_What is needed_: What is needed is an exact transcription of every entry below, with the pictures left out.

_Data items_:
————
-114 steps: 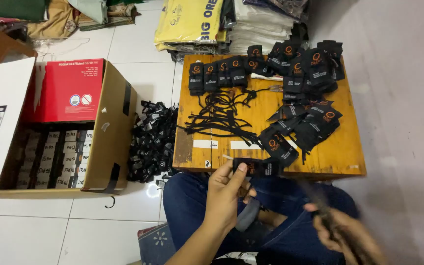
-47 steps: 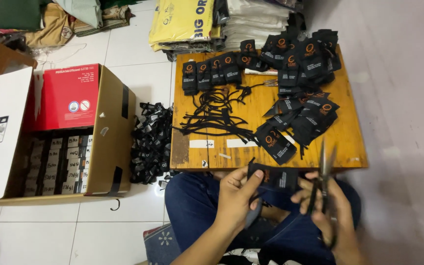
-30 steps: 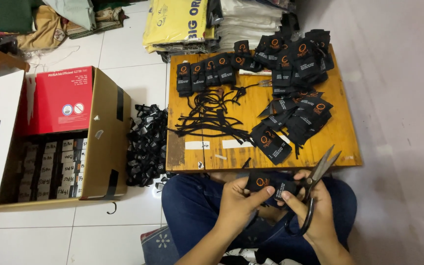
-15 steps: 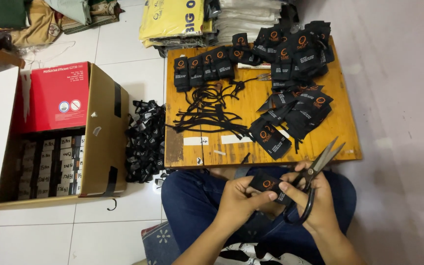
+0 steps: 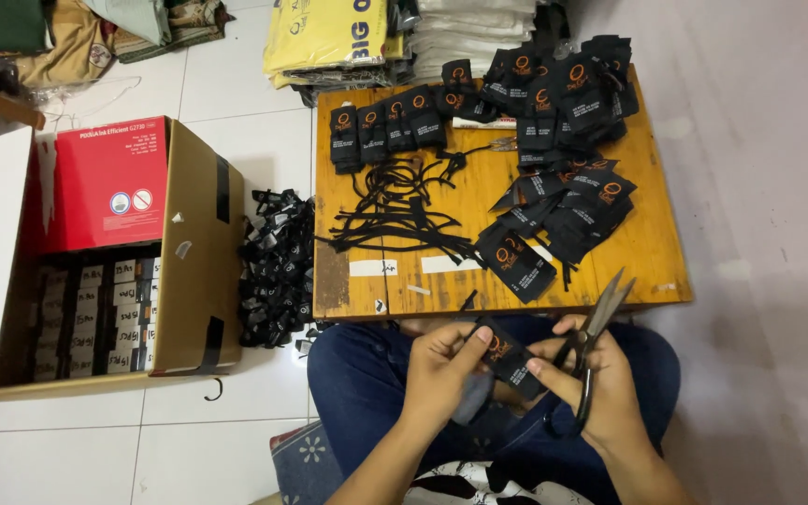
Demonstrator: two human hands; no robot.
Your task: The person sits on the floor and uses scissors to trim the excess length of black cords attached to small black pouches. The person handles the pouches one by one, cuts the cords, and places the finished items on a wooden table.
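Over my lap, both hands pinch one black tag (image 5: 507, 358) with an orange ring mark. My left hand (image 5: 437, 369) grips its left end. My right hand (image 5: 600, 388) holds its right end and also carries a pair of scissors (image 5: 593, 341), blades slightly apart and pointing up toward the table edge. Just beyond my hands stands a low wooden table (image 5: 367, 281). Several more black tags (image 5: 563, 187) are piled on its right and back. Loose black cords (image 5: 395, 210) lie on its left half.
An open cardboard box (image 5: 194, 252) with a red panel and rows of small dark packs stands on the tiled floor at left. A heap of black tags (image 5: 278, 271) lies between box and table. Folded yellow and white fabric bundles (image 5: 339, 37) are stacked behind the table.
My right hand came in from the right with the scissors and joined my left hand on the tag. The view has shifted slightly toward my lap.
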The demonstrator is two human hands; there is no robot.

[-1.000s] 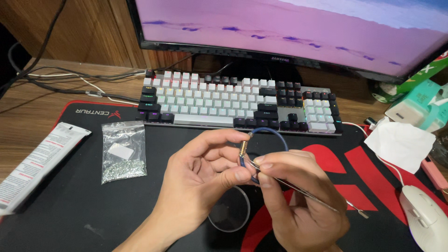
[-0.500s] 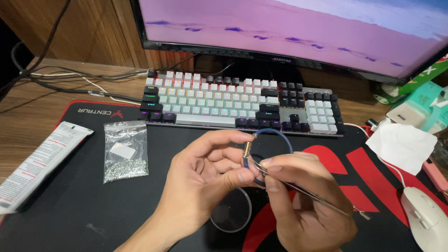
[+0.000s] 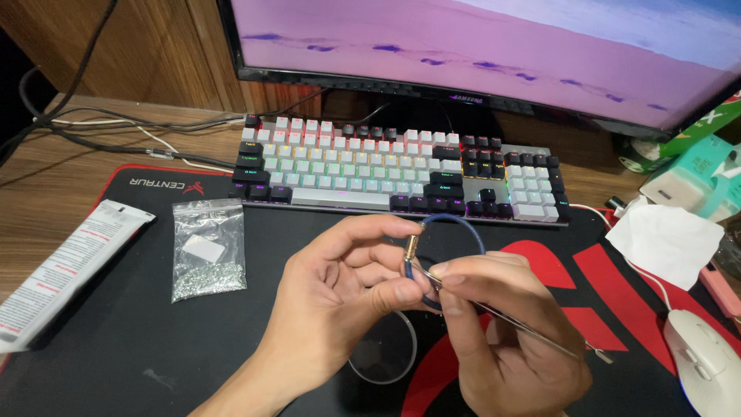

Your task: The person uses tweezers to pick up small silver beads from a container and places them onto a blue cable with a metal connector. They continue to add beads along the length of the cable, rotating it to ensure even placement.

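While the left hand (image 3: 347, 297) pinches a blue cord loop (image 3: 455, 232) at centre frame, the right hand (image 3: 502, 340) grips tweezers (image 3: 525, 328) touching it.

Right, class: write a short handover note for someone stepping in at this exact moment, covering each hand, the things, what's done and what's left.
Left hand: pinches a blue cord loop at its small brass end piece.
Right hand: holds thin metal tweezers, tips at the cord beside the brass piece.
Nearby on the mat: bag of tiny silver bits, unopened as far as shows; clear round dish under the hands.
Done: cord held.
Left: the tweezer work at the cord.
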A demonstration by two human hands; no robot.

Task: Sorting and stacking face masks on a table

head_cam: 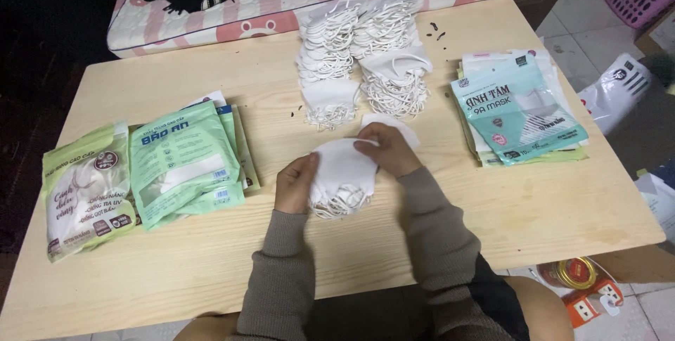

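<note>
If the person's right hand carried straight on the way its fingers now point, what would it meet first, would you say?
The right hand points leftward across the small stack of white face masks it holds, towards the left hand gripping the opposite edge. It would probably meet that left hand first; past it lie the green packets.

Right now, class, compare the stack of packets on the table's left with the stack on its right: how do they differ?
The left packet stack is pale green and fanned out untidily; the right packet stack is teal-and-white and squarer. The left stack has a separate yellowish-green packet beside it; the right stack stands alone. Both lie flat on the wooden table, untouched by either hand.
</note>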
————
_Solution for this problem_:
-114 steps: 
-47 steps: 
-30 steps: 
-15 steps: 
+0 steps: 
Demonstrator: two human hands; no robot.
Your task: The person sits on the floor and uses scissors to trim the excess length of black cords attached to small black pouches. The person handles the pouches one by one, cuts the cords, and places the finished items on a wooden table.
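Over my lap, both hands pinch one black tag (image 5: 507, 358) with an orange ring mark. My left hand (image 5: 437, 369) grips its left end. My right hand (image 5: 600, 388) holds its right end and also carries a pair of scissors (image 5: 593, 341), blades slightly apart and pointing up toward the table edge. Just beyond my hands stands a low wooden table (image 5: 367, 281). Several more black tags (image 5: 563, 187) are piled on its right and back. Loose black cords (image 5: 395, 210) lie on its left half.
An open cardboard box (image 5: 194, 252) with a red panel and rows of small dark packs stands on the tiled floor at left. A heap of black tags (image 5: 278, 271) lies between box and table. Folded yellow and white fabric bundles (image 5: 339, 37) are stacked behind the table.
My right hand came in from the right with the scissors and joined my left hand on the tag. The view has shifted slightly toward my lap.
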The demonstrator is two human hands; there is no robot.

[-1.000s] 
[-0.500s] 
[+0.000s] 

Your task: The person uses tweezers to pick up small silver beads from a container and places them onto a blue cable with a metal connector. They continue to add beads along the length of the cable, rotating it to ensure even placement.

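While the left hand (image 3: 347, 297) pinches a blue cord loop (image 3: 455, 232) at centre frame, the right hand (image 3: 502, 340) grips tweezers (image 3: 525, 328) touching it.

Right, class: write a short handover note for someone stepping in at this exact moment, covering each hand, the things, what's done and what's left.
Left hand: pinches a blue cord loop at its small brass end piece.
Right hand: holds thin metal tweezers, tips at the cord beside the brass piece.
Nearby on the mat: bag of tiny silver bits, unopened as far as shows; clear round dish under the hands.
Done: cord held.
Left: the tweezer work at the cord.
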A demonstration by two human hands; no robot.

Task: Sorting and stacking face masks on a table

head_cam: 

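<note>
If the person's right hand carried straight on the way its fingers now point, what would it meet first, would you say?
The right hand points leftward across the small stack of white face masks it holds, towards the left hand gripping the opposite edge. It would probably meet that left hand first; past it lie the green packets.

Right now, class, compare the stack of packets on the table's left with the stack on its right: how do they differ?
The left packet stack is pale green and fanned out untidily; the right packet stack is teal-and-white and squarer. The left stack has a separate yellowish-green packet beside it; the right stack stands alone. Both lie flat on the wooden table, untouched by either hand.
</note>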

Above is the complete output.